Yeah but I’m pretty sure the relative wealth/affluence of the neighborhood you grew up in is significantly more strongly correlated with overall life outcomes
That is, surprisingly, incorrect. A meta-analysis by Strenze (2007) showed that the predictive power of IQ is slightly stronger than that of parental socio-economic status (SES) (Table 1). Specifically, IQ measured before age 19 outdoes parental SES in predicting future educational attainment, occupational status, and income after age 29 (see “best studies” on Table 1). In other words, if you want to predict an adolescent’s success in adulthood along a given metric of success (e.g., income, educational attainment, or occupational status), it is more useful to know that adolescent’s IQ than to know the success of their parents along that same metric. In the conclusion of the analysis, Strenze (page 416) argues that this would be unexpected if the predictive power of IQ could be attributed primarily to its association with parental SES:
Despite the modest conclusion, these results are important because they falsify a claim often made by the critics of the “testing movement”: that the positive relationship between intelligence and success is just the effect of parental SES or academic performance influencing them both (see Bowles & Gintis, 1976; Fischer et al., 1996; McClelland, 1973). If the correlation between intelligence and success was a mere byproduct of the causal effect of parental SES or academic performance, then parental SES and academic performance should have outcompeted intelligence as predictors of success; but this was clearly not so. These results confirm that intelligence is an independent causal force among the determinants of success; in other words, the fact that intelligent people are successful is not completely explainable by the fact that intelligent people have wealthy parents and are doing better at school.*
The meta-analysis does find that parental SES also correlates significantly with the future outcomes of the child. However, because youth IQ and parental SES are correlated, it is possible that some unspecified portion of the predictive power of youth IQ is due to its correlation with parental SES (or vice-versa).

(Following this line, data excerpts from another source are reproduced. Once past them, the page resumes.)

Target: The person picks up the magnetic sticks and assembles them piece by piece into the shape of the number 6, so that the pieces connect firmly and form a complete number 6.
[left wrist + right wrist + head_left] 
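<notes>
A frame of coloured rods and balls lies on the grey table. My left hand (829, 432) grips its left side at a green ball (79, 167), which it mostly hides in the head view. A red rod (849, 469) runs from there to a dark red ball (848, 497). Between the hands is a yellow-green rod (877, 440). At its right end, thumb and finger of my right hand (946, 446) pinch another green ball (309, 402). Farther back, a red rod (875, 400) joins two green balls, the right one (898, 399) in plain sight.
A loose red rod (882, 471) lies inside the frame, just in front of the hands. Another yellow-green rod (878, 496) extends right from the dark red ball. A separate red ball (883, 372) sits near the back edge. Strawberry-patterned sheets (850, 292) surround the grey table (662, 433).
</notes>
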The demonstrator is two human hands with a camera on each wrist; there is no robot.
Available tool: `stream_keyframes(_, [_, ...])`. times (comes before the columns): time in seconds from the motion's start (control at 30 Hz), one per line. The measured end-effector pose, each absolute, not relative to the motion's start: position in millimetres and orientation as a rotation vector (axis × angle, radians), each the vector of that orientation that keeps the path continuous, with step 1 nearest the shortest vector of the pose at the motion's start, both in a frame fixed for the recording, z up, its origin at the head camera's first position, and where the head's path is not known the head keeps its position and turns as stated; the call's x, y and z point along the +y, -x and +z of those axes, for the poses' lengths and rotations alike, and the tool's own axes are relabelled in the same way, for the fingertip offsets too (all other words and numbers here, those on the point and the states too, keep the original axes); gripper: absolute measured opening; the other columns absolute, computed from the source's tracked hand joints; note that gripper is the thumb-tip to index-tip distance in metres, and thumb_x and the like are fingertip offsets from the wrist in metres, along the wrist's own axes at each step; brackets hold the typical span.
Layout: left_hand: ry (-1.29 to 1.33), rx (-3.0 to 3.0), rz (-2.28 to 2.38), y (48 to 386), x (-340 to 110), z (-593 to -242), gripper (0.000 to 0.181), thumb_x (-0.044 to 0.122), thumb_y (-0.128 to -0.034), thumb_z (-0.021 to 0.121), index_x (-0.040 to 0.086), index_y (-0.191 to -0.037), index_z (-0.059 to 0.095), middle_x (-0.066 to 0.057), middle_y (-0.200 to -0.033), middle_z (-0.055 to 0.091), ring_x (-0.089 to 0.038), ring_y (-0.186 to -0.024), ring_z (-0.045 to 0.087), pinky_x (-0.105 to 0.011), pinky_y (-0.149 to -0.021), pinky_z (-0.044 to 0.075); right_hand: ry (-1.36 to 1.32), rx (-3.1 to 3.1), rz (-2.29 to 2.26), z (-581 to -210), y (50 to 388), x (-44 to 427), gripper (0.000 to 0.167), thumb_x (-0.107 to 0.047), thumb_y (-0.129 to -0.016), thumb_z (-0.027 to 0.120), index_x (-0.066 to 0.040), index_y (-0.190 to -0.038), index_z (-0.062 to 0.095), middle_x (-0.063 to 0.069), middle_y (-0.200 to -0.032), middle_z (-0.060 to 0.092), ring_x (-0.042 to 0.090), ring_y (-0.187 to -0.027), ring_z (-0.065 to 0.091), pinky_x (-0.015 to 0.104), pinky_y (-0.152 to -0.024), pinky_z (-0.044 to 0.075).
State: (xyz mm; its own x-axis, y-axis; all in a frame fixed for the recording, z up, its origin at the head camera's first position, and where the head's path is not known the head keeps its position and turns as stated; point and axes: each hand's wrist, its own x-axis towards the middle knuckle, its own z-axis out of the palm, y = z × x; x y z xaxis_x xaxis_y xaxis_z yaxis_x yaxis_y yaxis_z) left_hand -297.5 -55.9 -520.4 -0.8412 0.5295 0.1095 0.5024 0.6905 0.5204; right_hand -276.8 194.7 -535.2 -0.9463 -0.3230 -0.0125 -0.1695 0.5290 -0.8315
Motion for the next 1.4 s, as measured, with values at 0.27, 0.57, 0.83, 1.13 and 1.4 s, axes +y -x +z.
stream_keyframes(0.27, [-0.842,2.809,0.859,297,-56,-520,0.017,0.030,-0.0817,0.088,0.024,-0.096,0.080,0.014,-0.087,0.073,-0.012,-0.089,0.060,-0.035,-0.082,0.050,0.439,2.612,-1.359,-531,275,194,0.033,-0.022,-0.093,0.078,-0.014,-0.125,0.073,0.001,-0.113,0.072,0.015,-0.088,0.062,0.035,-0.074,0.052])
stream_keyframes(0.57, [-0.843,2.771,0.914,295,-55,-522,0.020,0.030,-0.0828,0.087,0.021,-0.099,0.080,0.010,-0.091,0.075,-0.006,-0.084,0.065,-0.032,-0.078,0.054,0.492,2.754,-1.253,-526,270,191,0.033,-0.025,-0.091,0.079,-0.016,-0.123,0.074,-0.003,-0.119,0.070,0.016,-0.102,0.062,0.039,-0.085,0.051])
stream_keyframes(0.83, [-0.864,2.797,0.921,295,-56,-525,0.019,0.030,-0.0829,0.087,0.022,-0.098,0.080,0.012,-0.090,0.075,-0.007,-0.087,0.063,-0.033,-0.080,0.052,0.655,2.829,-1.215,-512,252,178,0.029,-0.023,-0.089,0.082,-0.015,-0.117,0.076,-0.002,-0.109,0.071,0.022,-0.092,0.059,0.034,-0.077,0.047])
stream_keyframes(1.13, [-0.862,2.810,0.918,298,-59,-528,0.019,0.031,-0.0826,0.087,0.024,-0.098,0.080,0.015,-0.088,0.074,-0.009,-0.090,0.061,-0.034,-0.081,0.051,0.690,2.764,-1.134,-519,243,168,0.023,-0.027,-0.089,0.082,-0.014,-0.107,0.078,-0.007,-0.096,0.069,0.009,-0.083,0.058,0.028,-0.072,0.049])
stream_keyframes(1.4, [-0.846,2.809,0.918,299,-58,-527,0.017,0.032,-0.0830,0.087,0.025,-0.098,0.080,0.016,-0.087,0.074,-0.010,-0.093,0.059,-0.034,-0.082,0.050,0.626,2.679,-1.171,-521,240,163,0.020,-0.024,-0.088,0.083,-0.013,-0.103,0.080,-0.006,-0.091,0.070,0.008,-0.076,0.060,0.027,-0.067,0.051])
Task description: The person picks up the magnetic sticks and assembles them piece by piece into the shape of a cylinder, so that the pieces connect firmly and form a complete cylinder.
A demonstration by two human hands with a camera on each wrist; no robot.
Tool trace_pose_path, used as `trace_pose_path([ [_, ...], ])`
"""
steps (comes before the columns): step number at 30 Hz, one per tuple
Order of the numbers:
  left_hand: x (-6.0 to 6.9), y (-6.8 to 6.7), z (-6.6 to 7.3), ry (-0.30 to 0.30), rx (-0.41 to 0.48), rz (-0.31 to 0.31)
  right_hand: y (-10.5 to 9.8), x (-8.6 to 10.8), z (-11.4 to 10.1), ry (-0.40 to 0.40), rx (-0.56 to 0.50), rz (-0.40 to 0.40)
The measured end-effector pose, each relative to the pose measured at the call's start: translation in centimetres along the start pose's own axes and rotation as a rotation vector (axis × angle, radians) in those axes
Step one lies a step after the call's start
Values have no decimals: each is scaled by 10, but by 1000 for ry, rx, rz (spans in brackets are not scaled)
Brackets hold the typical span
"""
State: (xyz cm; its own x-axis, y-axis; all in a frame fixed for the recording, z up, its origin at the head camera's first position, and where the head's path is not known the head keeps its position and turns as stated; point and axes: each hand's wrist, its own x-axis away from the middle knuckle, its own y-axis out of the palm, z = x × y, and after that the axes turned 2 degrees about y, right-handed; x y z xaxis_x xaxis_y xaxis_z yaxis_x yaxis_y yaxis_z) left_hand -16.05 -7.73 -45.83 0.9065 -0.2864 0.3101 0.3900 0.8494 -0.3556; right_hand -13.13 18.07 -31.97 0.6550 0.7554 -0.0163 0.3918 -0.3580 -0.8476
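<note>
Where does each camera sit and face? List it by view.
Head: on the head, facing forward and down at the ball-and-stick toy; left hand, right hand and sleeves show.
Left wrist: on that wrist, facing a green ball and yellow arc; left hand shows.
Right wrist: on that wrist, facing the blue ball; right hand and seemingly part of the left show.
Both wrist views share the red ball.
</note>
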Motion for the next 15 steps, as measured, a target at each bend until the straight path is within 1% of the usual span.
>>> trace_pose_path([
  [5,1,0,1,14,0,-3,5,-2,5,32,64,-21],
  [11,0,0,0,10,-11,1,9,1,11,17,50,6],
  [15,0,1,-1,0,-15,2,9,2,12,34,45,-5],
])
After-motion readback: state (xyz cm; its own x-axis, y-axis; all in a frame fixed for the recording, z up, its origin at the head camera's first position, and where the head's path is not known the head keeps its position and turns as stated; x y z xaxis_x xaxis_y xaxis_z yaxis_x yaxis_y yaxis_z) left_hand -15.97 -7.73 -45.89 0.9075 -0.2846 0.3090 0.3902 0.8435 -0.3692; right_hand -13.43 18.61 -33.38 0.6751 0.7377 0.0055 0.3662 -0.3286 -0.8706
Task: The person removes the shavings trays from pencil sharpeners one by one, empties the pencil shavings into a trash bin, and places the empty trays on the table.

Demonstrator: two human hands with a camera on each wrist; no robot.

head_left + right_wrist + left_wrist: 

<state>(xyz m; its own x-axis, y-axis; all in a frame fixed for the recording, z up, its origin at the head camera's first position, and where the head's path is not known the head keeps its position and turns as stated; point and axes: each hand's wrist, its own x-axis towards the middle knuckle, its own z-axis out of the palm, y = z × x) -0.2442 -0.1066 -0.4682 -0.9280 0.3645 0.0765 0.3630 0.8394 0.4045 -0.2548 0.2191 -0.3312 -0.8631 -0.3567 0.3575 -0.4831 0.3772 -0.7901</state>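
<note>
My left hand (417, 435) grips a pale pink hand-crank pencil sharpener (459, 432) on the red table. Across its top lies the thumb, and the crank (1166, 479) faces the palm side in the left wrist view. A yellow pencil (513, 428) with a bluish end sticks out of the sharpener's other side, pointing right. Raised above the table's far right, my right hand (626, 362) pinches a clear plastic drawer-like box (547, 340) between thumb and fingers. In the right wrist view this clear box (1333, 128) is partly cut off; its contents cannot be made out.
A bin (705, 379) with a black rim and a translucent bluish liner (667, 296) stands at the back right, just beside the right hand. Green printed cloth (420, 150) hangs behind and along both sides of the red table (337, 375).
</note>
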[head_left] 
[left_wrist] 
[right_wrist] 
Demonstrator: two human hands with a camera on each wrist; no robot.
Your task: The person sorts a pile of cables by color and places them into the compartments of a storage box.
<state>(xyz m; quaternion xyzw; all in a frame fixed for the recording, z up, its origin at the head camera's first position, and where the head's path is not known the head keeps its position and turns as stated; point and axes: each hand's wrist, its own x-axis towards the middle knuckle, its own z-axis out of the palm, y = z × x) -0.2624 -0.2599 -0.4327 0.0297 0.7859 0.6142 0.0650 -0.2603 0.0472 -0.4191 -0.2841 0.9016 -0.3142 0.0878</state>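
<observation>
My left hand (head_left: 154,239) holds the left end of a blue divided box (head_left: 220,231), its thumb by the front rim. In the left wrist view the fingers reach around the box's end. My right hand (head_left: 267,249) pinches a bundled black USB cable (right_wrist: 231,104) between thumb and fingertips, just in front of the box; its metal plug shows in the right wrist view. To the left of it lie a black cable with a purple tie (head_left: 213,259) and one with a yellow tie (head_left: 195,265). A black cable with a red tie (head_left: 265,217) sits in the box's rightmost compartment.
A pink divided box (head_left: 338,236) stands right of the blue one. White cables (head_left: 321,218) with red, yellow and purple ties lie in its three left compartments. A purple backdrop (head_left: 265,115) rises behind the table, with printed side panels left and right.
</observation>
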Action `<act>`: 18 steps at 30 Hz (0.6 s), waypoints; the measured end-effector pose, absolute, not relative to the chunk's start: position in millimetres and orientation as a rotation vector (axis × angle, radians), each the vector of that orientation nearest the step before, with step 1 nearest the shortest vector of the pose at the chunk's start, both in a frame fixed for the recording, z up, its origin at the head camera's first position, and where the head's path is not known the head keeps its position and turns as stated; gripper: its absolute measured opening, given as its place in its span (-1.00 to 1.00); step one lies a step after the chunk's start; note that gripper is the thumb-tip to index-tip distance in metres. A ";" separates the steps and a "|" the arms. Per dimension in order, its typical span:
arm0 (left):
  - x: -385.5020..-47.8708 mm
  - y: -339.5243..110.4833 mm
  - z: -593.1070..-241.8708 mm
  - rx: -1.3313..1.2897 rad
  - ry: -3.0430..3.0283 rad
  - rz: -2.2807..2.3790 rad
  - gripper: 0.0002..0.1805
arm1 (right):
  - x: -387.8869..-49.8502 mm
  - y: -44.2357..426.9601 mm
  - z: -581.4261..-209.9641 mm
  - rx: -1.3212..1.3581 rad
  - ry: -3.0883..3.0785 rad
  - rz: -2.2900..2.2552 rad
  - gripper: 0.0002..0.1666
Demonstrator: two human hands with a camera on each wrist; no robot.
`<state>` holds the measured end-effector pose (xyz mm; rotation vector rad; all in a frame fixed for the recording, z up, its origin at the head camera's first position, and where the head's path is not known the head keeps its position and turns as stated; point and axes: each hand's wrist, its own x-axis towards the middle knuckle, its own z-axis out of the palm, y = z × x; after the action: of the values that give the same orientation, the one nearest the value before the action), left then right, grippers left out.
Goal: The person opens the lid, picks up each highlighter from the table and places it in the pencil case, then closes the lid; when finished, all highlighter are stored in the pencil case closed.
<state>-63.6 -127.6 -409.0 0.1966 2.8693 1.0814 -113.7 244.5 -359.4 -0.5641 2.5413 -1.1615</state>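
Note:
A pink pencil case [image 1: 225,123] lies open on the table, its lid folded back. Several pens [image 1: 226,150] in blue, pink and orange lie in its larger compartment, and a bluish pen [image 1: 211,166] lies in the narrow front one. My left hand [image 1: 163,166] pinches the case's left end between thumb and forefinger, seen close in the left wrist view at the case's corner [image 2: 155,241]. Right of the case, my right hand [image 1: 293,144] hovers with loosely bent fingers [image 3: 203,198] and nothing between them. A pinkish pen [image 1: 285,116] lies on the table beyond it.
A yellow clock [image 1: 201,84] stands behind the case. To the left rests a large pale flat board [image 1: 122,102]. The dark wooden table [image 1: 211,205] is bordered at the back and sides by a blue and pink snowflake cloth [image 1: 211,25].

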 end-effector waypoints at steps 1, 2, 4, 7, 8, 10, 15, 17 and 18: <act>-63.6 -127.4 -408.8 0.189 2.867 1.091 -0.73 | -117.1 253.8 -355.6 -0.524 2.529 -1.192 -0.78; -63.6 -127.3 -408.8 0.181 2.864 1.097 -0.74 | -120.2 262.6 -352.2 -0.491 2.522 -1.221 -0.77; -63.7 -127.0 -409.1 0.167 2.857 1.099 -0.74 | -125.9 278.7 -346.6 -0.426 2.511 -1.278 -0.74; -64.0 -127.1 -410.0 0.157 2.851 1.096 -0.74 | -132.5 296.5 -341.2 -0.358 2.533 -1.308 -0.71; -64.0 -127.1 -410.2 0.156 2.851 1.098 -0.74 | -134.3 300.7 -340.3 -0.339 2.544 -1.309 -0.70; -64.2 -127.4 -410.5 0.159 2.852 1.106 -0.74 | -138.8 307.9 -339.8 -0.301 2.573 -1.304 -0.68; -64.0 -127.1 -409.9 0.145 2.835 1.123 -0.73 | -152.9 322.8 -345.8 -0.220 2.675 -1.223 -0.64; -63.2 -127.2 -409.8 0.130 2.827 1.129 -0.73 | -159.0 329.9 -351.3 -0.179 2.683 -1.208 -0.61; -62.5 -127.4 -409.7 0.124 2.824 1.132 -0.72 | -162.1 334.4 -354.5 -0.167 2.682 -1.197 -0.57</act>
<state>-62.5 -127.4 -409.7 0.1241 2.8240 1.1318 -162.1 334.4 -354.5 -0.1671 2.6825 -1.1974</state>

To get a more precise estimate of the effects of youth IQ (independent of parental SES), we need to estimate the predictive power of IQ after controlling for parental SES.
Success is undoubtedly multi-factorial. Who you know is important. So is parental educational achievement, access to nutritional food, an absence of violence in the home, IQ, etc.
If Reddit ever disclosed how many "users" were bots, I'm quite confident it would be >80%. 95%+ of everything we see on the front page. Now consider who is running those bots, and why. What kind of opinions are they trying to shape?